Sour Grapes and Tainted Food

As far as the Lemming knows, there weren't literally sour grapes on the Carnival Splendor. It's a reference to "The Fox and the Grapes," and that's another topic. Sort of.

Considering what's happening in Haiti, complaining about plumbing problems and warm milk may seem trivial, even 'insensitive.' That business about not liking food that was "touched by everybody else on the ship?" With a running start, the Lemming could probably make that sound like a prissy objection by some spoiled rich person.

That's not gonna happen.

The Lemming remembers the sixties, and thought some of the groovy ideas actually made sense. Like poor people being as important as rich people. What made me something of a misfit is that I took that sort of thing seriously - and think rich people are as important as poor people. Which is another topic, for another blog. (A Catholic Citizen in America (November 9, 2010))

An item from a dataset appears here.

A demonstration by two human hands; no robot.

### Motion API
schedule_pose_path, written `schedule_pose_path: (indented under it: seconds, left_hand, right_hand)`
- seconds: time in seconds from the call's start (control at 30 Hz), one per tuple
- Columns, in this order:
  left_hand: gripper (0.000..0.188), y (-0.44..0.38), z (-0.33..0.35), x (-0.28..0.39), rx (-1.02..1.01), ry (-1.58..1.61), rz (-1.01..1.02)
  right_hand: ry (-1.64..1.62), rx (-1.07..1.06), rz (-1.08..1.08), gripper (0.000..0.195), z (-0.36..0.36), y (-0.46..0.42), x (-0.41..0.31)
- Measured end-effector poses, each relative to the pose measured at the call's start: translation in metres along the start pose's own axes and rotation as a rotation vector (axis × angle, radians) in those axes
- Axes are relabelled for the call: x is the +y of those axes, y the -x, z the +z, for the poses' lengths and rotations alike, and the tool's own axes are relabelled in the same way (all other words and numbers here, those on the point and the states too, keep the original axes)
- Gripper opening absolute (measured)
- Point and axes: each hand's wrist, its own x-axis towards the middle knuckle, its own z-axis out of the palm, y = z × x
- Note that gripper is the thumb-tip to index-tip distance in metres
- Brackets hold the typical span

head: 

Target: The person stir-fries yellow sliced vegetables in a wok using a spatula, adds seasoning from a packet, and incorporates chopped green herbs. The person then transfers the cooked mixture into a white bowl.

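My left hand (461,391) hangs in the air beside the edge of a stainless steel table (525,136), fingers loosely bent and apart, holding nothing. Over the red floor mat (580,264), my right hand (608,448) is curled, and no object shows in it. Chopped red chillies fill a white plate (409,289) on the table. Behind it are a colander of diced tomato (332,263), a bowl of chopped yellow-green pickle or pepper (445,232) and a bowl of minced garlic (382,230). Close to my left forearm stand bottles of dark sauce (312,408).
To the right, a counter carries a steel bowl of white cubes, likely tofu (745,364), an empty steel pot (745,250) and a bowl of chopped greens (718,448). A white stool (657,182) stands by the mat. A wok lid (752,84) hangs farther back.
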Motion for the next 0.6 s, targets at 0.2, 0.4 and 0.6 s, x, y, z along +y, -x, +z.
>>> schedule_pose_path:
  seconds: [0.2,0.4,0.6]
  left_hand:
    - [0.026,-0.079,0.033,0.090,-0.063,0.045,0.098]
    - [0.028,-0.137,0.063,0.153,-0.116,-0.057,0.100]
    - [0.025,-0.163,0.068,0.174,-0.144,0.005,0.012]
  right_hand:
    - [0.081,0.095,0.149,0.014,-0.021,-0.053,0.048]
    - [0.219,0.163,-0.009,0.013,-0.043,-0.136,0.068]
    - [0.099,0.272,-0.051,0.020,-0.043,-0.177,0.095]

Not that everybody on a cruise ship is rich. Folks who are on the crew are there to make a living - and some of the 'rich' passengers can afford their tickets because they've saved money over the last few decades for one-shot luxuries like this.

While the Lemming's ranting about money, folks helping the folks in Haiti could use some. List of charities. I've written about this before. "Haiti: About the Earthquake, Relief, and Related Topics."

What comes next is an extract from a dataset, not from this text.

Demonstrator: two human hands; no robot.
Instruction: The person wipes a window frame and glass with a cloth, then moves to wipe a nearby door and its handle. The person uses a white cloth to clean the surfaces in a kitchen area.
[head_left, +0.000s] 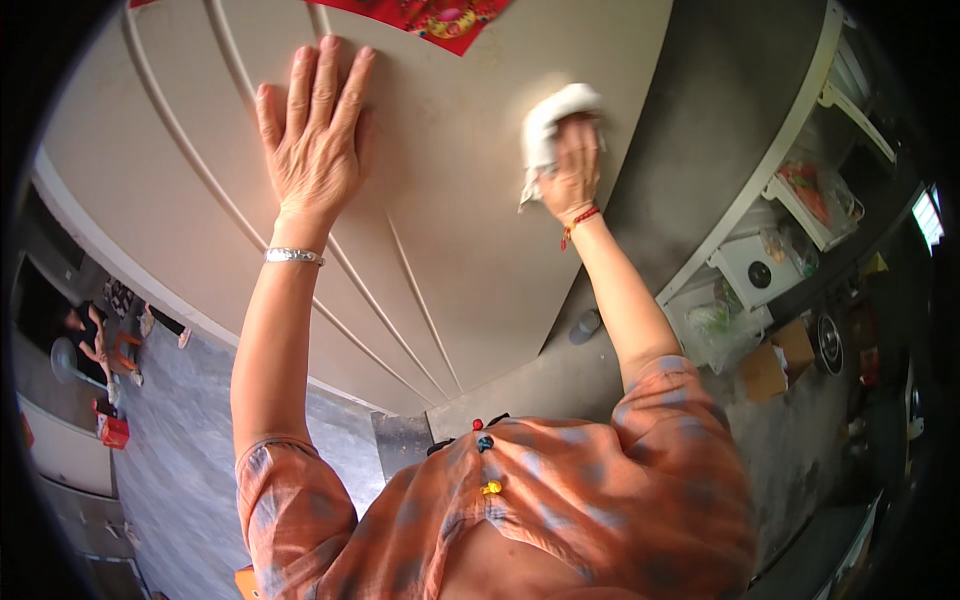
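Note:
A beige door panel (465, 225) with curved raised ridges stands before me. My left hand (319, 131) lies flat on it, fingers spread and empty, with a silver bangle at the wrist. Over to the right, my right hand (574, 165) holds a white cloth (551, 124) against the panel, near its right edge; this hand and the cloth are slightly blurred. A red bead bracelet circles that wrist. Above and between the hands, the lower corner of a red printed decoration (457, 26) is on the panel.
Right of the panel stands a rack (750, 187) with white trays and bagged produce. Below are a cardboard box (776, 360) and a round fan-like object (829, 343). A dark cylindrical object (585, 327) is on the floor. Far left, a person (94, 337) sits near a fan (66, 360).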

Where was I? Cruise ship. Fire. Evolving turkey sandwiches. Right.

The Carnival Splendor folks didn't, apparently, get sick. Or haven't started showing symptoms yet. Let's keep a positive outlook. They didn't, apparently, get sick: and the fire only stopped the ship. It didn't kill anybody.

It's quite possible that the folks running these ocean cruises smelled the bacon, so to speak, and cleaned up their act. Or, more to the point, their food service and sanitary procedures.

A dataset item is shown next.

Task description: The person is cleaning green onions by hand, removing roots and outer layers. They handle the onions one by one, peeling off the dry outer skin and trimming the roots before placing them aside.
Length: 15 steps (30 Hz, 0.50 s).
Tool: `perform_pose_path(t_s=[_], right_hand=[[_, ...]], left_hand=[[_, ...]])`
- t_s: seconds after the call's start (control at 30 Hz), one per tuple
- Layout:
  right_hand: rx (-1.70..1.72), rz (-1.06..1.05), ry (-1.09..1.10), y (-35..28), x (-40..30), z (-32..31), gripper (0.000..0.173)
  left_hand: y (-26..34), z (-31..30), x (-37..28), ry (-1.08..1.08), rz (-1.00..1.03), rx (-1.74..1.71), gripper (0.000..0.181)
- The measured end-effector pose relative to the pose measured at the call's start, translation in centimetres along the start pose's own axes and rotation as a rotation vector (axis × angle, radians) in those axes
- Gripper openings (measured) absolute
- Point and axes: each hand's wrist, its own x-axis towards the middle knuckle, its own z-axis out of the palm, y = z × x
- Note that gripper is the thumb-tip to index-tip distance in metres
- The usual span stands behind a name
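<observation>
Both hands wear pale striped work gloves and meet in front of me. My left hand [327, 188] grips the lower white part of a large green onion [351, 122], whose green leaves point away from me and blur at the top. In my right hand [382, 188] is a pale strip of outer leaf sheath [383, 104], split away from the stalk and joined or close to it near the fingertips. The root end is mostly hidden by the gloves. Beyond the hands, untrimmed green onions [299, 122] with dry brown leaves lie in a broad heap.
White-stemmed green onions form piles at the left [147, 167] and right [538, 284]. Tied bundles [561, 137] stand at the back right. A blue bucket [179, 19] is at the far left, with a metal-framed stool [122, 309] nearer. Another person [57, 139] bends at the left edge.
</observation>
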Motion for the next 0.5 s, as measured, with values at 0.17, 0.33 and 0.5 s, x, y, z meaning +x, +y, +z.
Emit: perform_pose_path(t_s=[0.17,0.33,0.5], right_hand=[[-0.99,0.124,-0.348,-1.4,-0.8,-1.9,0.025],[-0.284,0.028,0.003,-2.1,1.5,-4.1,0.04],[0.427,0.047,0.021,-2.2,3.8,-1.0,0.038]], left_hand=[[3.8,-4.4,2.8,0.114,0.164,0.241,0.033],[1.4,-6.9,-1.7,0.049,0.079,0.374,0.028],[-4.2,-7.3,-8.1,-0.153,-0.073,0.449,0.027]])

Remember "cruise ship disease?"

"Cruise Ship Gastroenteritis Outbreaks Show Sharp Increase Since 2001"
Medical News Today (March 4, 2006)

"Cases of diarrheal disease in passengers on cruise ships increased during 2001 through 2004, despite good results from environmental health sanitation inspection of the ships, a new study has found.

"Researchers led by Elaine H. Cramer, M.D., analyzed cases of gastroenteritis reported on cruise ships calling on U.S. ports for a four-year period, in a study in the March issue of American Journal of Preventive Medicine.

"The study showed that gastroenteritis outbreaks per 1,000 cruises increased overall from 0.65 in 2001 to 5.46 in 2004. However, ship environmental inspection scores were high during this period, with an average of 95 on a 100-point scale.

"Noroviruses are the likely suspects, according to Cramer, medical epidemiologist with the Vessel Sanitation Program at the Centers for Disease Control and Prevention. 'Since the introduction of more advanced laboratory techniques that can positively identify noroviruses, these viruses have increasingly been identified as associated with cruise ship outbreaks,' Cramer said...."

Bottom line? The Lemming's glad that nobody got killed: and hopes that there isn't too much fallout - medical or financial - from this SNAFU.

2 comments:

Brigid said...

I think this post got truncated somehow: "Bottom line? The Lemming's glad that" ...?

The Friendly Neighborhood Proofreader

P.S. And this is one of the many reasons why I bring my own food on trips of any kind.

Brian, aka Aluwir, aka Norski said...

Brigid,

Oops. Thanks! Fixed. (What was I thinking?)

About the food: I know what you mean. About the cruise ships, though: I haven't researched this, but I suspect that the ships' owners finally twigged that they couldn't keep making their customers ill, and stay in business.